Também atuando na Espanha, Nando De Colo parece ter atingido um nível razoável de maturidade em sua carreira. Atuando pelo Valencia, o jogador, que pode atuar nas posições 1 e 2, tem 24 anos de idade e costuma ser figurinha carimbada nas convocações da França, quando atua ao lado de Parker. Nesta temporada, na Liga ACB, o armador tem médias de 12,8 pontos (45,4% FG, 41,2% 3 PT, 90% FT), 3,1 assistências e três rebotes para exibição.

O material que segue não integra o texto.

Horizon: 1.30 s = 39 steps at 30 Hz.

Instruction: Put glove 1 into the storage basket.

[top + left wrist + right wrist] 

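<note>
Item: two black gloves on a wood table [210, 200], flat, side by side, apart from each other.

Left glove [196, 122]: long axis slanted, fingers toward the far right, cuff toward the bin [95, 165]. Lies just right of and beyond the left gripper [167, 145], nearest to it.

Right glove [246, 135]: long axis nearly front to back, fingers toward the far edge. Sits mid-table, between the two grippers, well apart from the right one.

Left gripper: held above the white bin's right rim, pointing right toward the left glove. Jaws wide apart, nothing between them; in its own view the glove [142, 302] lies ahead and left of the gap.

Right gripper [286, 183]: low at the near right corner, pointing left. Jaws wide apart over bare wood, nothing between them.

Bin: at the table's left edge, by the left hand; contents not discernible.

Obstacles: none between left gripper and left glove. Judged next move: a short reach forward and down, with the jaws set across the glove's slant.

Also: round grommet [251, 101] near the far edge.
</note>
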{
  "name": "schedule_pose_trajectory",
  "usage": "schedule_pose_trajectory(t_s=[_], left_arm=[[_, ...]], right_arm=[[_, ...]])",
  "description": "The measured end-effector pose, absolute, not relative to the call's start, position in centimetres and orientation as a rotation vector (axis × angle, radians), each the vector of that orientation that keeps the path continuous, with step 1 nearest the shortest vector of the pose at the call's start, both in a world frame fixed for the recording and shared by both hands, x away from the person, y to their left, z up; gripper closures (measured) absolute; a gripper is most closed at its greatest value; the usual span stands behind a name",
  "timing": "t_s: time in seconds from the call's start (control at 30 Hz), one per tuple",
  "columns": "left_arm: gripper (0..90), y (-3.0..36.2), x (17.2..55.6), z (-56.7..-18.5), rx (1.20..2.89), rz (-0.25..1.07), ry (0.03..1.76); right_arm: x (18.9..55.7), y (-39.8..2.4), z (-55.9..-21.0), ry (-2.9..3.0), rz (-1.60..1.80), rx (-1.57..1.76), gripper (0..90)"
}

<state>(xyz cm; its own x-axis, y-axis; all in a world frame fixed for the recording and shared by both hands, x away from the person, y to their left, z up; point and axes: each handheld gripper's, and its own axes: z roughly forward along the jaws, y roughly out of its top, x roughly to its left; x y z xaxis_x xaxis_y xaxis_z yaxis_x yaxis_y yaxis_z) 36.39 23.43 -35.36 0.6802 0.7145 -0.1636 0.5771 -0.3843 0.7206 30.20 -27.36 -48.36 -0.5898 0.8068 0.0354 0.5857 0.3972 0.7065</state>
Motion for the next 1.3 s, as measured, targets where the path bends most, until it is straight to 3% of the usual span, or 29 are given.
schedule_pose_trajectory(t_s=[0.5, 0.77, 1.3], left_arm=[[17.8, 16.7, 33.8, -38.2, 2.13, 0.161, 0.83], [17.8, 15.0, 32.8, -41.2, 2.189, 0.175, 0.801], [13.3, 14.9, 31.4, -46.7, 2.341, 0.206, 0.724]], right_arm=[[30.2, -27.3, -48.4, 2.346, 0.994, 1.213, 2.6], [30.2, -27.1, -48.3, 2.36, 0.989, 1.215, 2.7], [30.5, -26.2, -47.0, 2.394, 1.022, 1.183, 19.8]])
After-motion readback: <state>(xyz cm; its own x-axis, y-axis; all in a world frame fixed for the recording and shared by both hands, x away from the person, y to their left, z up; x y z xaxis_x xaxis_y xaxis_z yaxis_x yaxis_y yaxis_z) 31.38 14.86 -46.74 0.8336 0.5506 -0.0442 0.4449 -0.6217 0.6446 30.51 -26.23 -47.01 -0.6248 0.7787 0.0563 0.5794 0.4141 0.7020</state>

Só não aposto em sua contratação imediata porque, hoje, o Spurs não tem lugar na rotação para encaixá-lo.

Situação inversa à de De Colo vive Ryan Richards. Aos 20 anos de idade, o ala-pivô britânico ainda não é um jogador maduro – sequer atua em alto nível na Europa, já que joga pelo Lugano Tigers, da Suíça. Mas a falta de jogadores de garrafão do Spurs pode acabar acelerando a chegada do grandalhão, que, nesta temporada, apresenta médias de 11,2 pontos e 6,7 rebotes em 25,1 minutos por exibição.

Atualização: Bruno Pongas, blogueiro e canalha, informa que Ryan Richards deixou o Lugano Tigers por motivos pessoais. O ala-pivô britânico ainda está sem time.

O Spurs conta também com algumas apostas. São jogadores que ainda devem ficar um certo tempo na Europa para ver se desenvolvem um nível aceitável para a NBA. É o caso de Adam Hanga. Selecionado no Draft do ano passado, o ala-armador de 22 anos, que aposta no atleticismo e nas infiltrações como pontos fortes, está, pela primeira vez na carreira, atuando em uma liga de alto nível, a espanhola. Com o Assignia Manresa, tem médias de 7,2 pontos (33,8% FG, 16,7% 3 PT, 66,7% 3 PT) e 3,6 rebotes por jogo.

Mais aposta ainda é Davis Bertans, ala de apenas 19 anos que, aos poucos, vai aumentando o nível das competições que joga – acaba de ser contratado pelo Partizan, da Sérvia. O letão, que aposta nos arremessos de longa distância como ponto forte, começou a temporada no Union Olimpija, da Eslovênia, e, somando suas atuações pelas duas equipes, tem médias de 3,7 pontos (38,1% FG, 32,5% 3 PT, 66,7% FT) e 1,4 rebotes em pouco mais de 15 minutos por exibição na forte Liga Adriática. Aos poucos, tem ganho mais tempo de quadra em seu novo time.

O pivô lituano Robertas Javtokas completa a lista de Europeus ligados ao San Antonio Spurs. Conhecido por sua presença de garrafão e por sua defesa, o jogador, que atua pelo Zalgiris, da Lituânia, tem médias de 6,5 pontos (51,2% FG, 41,2% FT) e 5,1 rebotes em cerca de 23,5 minutos por embate na Euroliga. Mas o lituano está prestes a completar 32 anos e dificilmente será aproveitado pela franquia texana.